Exercise >>
Print the listing below once more, unchanged.

══ Source material

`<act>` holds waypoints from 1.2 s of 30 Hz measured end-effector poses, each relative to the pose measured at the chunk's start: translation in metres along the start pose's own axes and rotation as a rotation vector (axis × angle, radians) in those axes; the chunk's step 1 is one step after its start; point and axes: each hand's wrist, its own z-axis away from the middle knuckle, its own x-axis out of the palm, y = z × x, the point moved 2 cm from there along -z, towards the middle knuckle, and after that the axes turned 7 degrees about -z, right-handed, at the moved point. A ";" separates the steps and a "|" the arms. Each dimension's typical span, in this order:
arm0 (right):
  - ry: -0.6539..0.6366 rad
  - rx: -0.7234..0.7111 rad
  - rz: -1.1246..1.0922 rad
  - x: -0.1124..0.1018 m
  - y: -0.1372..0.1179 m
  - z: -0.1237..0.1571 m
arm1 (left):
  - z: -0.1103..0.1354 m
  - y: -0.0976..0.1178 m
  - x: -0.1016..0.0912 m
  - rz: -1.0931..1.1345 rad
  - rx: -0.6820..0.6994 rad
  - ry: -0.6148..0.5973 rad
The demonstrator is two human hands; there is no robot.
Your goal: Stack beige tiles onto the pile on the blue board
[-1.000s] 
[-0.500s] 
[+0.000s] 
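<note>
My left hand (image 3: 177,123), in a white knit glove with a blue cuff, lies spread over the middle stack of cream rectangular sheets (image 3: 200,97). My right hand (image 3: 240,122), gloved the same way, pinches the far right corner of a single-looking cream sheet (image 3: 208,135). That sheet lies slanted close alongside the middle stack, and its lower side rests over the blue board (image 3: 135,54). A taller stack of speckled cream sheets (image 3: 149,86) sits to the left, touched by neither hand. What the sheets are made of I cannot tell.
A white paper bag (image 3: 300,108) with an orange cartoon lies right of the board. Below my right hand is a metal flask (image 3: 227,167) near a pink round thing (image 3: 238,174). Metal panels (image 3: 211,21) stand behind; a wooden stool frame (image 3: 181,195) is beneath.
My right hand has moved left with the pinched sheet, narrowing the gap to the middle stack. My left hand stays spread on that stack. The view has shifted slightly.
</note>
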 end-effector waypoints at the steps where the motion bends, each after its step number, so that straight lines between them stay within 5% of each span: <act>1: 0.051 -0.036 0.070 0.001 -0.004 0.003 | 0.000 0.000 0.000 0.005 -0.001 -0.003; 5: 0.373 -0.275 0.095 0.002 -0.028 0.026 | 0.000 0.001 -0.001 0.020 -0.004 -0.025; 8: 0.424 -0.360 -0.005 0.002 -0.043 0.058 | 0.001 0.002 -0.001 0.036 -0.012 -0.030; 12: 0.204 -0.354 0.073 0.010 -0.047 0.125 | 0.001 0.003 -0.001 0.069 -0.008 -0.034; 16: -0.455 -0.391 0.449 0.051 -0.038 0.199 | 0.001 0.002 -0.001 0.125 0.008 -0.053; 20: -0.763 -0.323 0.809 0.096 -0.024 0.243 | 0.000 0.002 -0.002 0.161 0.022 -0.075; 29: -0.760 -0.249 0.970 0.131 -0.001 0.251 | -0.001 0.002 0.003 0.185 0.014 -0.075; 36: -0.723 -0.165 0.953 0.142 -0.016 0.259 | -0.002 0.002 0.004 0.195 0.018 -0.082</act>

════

Written response >>
`<act>` holds waypoints from 1.2 s of 30 Hz measured end-effector poses, each relative to the pose measured at the chunk's start: translation in metres along the start pose's own axes and rotation as a rotation vector (axis × angle, radians) in those axes; the chunk's step 1 is one step after its start; point and axes: each hand's wrist, its own z-axis away from the middle knuckle, its own x-axis out of the palm, y = z × x, the point moved 2 cm from there along -z, towards the middle knuckle, and after that the axes turned 7 degrees about -z, right-handed, at the moved point. A ";" separates the steps and a "|" the arms. Each dimension's typical span, in this order:
arm0 (right):
  - ry: -0.6539..0.6366 rad
  - rx: -0.7234..0.7111 rad
  - rz: -1.1246..1.0922 rad
  - x: -0.1124..0.1018 m
  - y: -0.1372..0.1179 m
  - z: -0.1237..0.1571 m
arm1 (left):
  - z: -0.1103..0.1354 m
  - y: -0.0976..0.1178 m
  - x: -0.1016..0.0912 m
  - rz: -1.0931..1.1345 rad
  - rx: -0.6820..0.6994 rad
  - ry: -0.6148..0.5973 rad
The demonstrator is two human hands; there is no robot.
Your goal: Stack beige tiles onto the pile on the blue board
[-1.000s] 
[-0.500s] 
[+0.000s] 
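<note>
My left hand (image 3: 177,123), in a white knit glove with a blue cuff, lies spread over the middle stack of cream rectangular sheets (image 3: 200,97). My right hand (image 3: 240,122), gloved the same way, pinches the far right corner of a single-looking cream sheet (image 3: 208,135). That sheet lies slanted close alongside the middle stack, and its lower side rests over the blue board (image 3: 135,54). A taller stack of speckled cream sheets (image 3: 149,86) sits to the left, touched by neither hand. What the sheets are made of I cannot tell.
A white paper bag (image 3: 300,108) with an orange cartoon lies right of the board. Below my right hand is a metal flask (image 3: 227,167) near a pink round thing (image 3: 238,174). Metal panels (image 3: 211,21) stand behind; a wooden stool frame (image 3: 181,195) is beneath.
My right hand has moved left with the pinched sheet, narrowing the gap to the middle stack. My left hand stays spread on that stack. The view has shifted slightly.
</note>
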 end-effector waypoints at the steps where the motion bends, each after its step number, so that straight lines between them stay within 5% of each span: <act>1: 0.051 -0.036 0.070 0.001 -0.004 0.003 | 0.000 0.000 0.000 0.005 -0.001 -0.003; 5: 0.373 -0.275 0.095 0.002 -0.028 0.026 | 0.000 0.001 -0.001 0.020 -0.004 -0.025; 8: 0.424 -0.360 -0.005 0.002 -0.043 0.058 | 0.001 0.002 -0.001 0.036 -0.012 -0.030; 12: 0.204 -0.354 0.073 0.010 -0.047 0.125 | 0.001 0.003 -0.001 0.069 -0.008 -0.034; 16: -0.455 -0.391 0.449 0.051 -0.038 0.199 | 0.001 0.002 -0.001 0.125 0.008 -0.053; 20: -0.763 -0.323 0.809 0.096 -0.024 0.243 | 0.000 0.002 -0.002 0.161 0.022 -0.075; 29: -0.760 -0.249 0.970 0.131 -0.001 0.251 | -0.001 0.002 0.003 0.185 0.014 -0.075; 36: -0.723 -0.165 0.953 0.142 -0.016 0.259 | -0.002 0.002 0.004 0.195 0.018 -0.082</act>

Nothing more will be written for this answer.